How to lose weight – according to science

Having spent two years “following the science”, Dr Saira Hameed is hoping we can redirect that skill to another area: our weight. The endocrinologist at Imperial College London’s Weight Centre had for some time felt as though she was “leading this double life”: one in which she would read studies about “some cutting-edge breakthrough about the gut bacteria, or hormones or sleep”, which weren’t being translated into treatment for patients with weight concerns. 

Standard weight-loss advice erred on the broad side of things: telling people to eat less and move more, and what and when to eat, but without rooting their guidance in new scientific findings. “I began thinking, why aren’t we telling our patients about this, because if they knew about it, I’m sure they’d fly with that knowledge,” she recalls.

 So she set up the I-SatPro (Imperial Satiety Protocol) six years ago, a fortnightly programme at her clinic, convinced that “if you share the science,” being able to “understand how your body works” could lead to lasting physical change. That programme is recreated in her new book, The Full Diet, which she believes can match the 14 per cent weight loss rate at her in-patient clinic. 

The programme’s approach is both full and full-on: from food to movement, sleep, gut bacteria and exercise, all bases are covered. Like everything else in the world, I-SatPro went virtual when Covid hit – which was something of a blessing, Dr Hameed says, because the 14 fortnightly sessions, previously restricted to whatever room wasn’t booked up at Imperial, had their reach expanded significantly. There is no typical patient in each 15-strong cohort, though three-quarters are women (reflective of referrals generally for weight loss): their ages run from late teens to those in their 80s, from all walks of life, with a BMI upwards of 35. Dr Hameed says she stopped reading fiction two decades ago, when she became a doctor, because “my patients’ stories are more interesting”. 

The programme is stringent, I suggest – the book’s “Choose Not to Eat List” includes offenders such as bananas, mangoes and grapes, “bread of any kind”, couscous and porridge. But Dr Hameed sees the book as a science-driven sum of parts; at the end of each chapter, like I-SatPro, “you get given a series of choices” which enable readers to decide what to do for themselves. “That element of choice is so, so, so important,” Dr Hameed, 43, says.

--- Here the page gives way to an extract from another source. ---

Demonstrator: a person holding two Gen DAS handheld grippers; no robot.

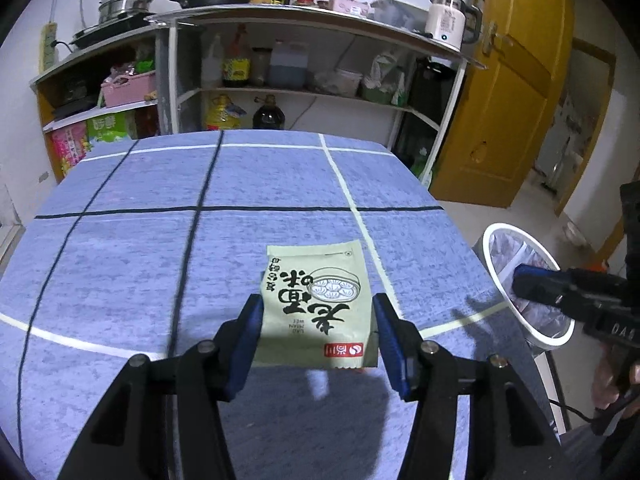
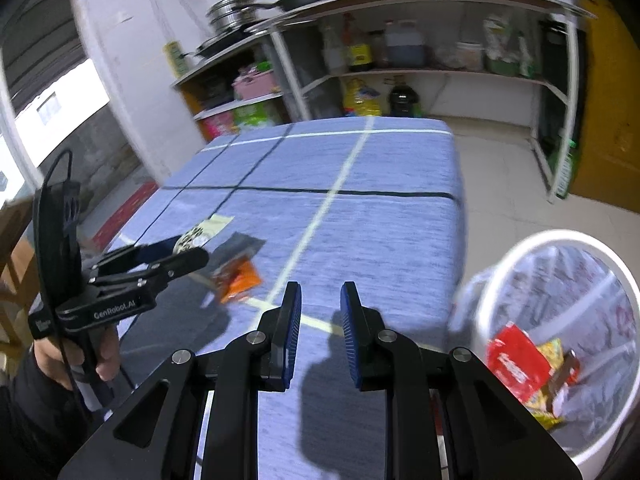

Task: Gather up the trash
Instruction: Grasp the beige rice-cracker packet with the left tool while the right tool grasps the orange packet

People need “agency and ownership” over their health – and a plethora of rules “is probably counterproductive… if you give people information about anything, they should be free, then, to make choices about how they implement that in their everyday life. I think that’s the only way it can work, long-term.” 

Dr Hameed was on the Covid frontline until the summer of 2020 when she became pregnant with her fourth child: she believes most people “want to do the right thing” when it comes to protecting their health – particularly since the pandemic – but are often battling a tide of misinformation. One of the most common is around breakfast – which her patients routinely tell her they “know” is the most important meal of the day, and thus eat in spite of not being hungry. She tells them instead to wait until biology causes their hunger hormone to kick in, and to see each day’s food intake through the lens of an “eating window”.

Consuming anything – even the approved foods listed in the book – means sugar ending up in the blood, upping insulin levels that will convert fuel into fat storage; if we get up at 7am and are in bed by 11pm, that could mean 16 hours of food going in. Those following the programme can choose what their window looks like; either it opens or closes at a certain hour of the day, or lasts for a defined period of time. Not only does this keep insulin levels low – breaking down fat and assisting weight loss, as well as reducing the risk of insulin-driven diseases (such as type 2 diabetes) – but it will “give your body the time to carry out essential repairs and resets”.